■ Problem requirements
Only one stretch of the listing below is wanted. Begin at the line that has "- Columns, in", stop after the line that has "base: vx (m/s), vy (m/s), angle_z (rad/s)", and repeat every line in between exactly.

■ Data excerpt
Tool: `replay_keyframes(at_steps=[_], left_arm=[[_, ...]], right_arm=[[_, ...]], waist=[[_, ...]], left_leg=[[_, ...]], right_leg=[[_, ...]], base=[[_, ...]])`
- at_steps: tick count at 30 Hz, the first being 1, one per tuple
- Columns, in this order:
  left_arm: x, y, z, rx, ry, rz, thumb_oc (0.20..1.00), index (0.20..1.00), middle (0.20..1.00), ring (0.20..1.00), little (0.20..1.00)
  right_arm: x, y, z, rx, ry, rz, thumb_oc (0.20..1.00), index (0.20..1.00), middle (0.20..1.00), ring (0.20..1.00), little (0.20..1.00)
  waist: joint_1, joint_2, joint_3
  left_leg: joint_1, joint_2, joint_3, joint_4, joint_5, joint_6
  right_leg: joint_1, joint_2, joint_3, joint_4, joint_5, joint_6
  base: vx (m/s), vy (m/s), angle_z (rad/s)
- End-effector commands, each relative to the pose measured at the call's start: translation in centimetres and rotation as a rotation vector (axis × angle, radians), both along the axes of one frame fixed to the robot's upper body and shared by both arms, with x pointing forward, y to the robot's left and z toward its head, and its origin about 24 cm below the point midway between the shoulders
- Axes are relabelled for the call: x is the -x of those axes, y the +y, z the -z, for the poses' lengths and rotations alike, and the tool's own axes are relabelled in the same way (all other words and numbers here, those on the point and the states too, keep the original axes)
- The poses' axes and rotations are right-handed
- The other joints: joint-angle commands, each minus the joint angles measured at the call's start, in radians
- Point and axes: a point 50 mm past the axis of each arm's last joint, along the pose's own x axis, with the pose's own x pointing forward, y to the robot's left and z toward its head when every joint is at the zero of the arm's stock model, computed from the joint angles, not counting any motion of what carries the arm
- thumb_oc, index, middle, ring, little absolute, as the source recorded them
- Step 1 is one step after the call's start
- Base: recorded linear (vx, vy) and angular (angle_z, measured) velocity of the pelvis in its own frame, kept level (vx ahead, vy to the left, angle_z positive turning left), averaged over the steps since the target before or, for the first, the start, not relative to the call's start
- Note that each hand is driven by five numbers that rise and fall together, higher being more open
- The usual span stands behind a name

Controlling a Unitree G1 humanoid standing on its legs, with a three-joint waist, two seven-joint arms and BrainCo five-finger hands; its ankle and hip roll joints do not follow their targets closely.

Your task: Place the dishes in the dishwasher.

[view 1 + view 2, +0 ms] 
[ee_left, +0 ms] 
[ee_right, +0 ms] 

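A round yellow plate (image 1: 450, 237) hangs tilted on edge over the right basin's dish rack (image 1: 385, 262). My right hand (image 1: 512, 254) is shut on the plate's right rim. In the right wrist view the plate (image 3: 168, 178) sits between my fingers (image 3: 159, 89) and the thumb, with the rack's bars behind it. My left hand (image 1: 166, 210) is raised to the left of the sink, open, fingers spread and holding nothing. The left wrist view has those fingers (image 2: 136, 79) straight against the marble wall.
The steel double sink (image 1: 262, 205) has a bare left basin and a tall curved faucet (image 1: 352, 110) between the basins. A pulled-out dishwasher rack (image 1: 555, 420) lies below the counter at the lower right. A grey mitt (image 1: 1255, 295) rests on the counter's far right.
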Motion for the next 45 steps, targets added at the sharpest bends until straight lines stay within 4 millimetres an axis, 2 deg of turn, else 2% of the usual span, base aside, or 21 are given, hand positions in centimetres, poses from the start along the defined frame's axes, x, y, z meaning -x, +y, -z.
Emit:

■ Expected answer
- Columns, in this order:
  left_arm: x, y, z, rx, ry, rz, thumb_oc (0.20..1.00), index (0.20..1.00), middle (0.20..1.00), ring (0.20..1.00), little (0.20..1.00)
  right_arm: x, y, z, rx, ry, rz, thumb_oc (0.20..1.00), index (0.20..1.00), middle (0.20..1.00), ring (0.20..1.00), little (0.20..1.00)
  waist: joint_1, joint_2, joint_3
  left_leg: joint_1, joint_2, joint_3, joint_4, joint_5, joint_6
  right_leg: joint_1, joint_2, joint_3, joint_4, joint_5, joint_6
  base: vx (m/s), vy (m/s), angle_z (rad/s)

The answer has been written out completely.